_Dataset section_:
---+---
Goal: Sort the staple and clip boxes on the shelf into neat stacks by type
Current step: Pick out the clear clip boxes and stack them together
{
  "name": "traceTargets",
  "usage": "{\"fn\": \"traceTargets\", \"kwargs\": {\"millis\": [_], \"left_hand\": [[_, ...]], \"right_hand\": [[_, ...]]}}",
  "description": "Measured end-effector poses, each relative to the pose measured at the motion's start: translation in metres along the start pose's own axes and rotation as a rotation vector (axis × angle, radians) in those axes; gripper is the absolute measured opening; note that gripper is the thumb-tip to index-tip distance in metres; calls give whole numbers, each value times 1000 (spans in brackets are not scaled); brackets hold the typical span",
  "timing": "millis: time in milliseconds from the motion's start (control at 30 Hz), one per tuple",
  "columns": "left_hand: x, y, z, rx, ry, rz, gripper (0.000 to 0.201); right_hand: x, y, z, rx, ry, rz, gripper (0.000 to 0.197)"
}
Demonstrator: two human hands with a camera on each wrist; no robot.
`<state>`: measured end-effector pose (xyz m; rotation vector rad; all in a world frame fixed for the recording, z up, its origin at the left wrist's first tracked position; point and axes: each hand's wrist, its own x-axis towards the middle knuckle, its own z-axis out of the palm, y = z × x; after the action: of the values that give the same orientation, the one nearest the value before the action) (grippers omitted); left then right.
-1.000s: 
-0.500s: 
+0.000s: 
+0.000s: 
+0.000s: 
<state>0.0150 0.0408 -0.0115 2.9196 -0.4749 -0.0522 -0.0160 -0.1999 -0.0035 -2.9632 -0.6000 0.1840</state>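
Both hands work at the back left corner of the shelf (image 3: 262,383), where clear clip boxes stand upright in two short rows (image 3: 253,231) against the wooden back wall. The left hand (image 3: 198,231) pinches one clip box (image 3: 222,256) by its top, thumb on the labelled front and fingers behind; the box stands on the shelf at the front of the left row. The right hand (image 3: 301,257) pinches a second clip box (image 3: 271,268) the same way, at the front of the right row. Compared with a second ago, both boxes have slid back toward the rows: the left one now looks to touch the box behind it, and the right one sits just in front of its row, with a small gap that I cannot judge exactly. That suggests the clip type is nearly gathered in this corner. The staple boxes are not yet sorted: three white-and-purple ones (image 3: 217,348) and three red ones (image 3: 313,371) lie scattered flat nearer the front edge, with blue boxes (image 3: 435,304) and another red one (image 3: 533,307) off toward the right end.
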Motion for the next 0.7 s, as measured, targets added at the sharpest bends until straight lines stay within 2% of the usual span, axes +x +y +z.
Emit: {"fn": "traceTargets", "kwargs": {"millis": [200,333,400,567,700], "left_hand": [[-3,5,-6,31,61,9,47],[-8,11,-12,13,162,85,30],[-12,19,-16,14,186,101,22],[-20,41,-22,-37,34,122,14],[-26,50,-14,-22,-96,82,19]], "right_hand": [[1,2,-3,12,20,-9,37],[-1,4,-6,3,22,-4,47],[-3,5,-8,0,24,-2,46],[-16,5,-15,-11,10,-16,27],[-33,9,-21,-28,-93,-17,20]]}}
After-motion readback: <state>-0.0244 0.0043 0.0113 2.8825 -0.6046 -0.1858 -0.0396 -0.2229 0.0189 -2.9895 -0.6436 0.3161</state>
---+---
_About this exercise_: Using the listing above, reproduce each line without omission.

_Exercise answer_:
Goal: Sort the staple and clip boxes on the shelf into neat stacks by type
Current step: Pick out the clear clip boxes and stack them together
{
  "name": "traceTargets",
  "usage": "{\"fn\": \"traceTargets\", \"kwargs\": {\"millis\": [_], \"left_hand\": [[_, ...]], \"right_hand\": [[_, ...]]}}",
  "description": "Measured end-effector poses, each relative to the pose measured at the motion's start: translation in metres along the start pose's own axes and rotation as a rotation vector (axis × angle, radians) in those axes; gripper is the absolute measured opening; note that gripper is the thumb-tip to index-tip distance in metres; calls give whole numbers, each value times 1000 (spans in brackets are not scaled); brackets hold the typical span",
  "timing": "millis: time in milliseconds from the motion's start (control at 30 Hz), one per tuple",
  "columns": "left_hand: x, y, z, rx, ry, rz, gripper (0.000 to 0.201); right_hand: x, y, z, rx, ry, rz, gripper (0.000 to 0.197)"
}
Demonstrator: two human hands with a camera on each wrist; no robot.
`<state>`: measured end-effector pose (xyz m; rotation vector rad; all in a world frame fixed for the recording, z up, its origin at the left wrist's first tracked position; point and axes: each hand's wrist, its own x-axis towards the middle knuckle, its own z-axis out of the palm, y = z × x; after the action: of the values that give the same orientation, the one nearest the value before the action) (grippers omitted); left then right.
-1.000s: 
-0.500s: 
+0.000s: 
+0.000s: 
+0.000s: 
<state>0.0150 0.0408 -0.0115 2.9196 -0.4749 -0.0522 -0.0160 -0.1999 -0.0035 -2.9632 -0.6000 0.1840</state>
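Both hands work at the back left corner of the shelf (image 3: 262,383), where clear clip boxes stand upright in two short rows (image 3: 253,231) against the wooden back wall. The left hand (image 3: 198,231) pinches one clip box (image 3: 222,256) by its top, thumb on the labelled front and fingers behind; the box stands on the shelf at the front of the left row. The right hand (image 3: 301,257) pinches a second clip box (image 3: 271,268) the same way, at the front of the right row. Compared with a second ago, both boxes have slid back toward the rows: the left one now looks to touch the box behind it, and the right one sits just in front of its row, with a small gap that I cannot judge exactly. That suggests the clip type is nearly gathered in this corner. The staple boxes are not yet sorted: three white-and-purple ones (image 3: 217,348) and three red ones (image 3: 313,371) lie scattered flat nearer the front edge, with blue boxes (image 3: 435,304) and another red one (image 3: 533,307) off toward the right end.
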Motion for the next 0.7 s, as measured, targets added at the sharpest bends until straight lines stay within 2% of the usual span, axes +x +y +z.
Emit: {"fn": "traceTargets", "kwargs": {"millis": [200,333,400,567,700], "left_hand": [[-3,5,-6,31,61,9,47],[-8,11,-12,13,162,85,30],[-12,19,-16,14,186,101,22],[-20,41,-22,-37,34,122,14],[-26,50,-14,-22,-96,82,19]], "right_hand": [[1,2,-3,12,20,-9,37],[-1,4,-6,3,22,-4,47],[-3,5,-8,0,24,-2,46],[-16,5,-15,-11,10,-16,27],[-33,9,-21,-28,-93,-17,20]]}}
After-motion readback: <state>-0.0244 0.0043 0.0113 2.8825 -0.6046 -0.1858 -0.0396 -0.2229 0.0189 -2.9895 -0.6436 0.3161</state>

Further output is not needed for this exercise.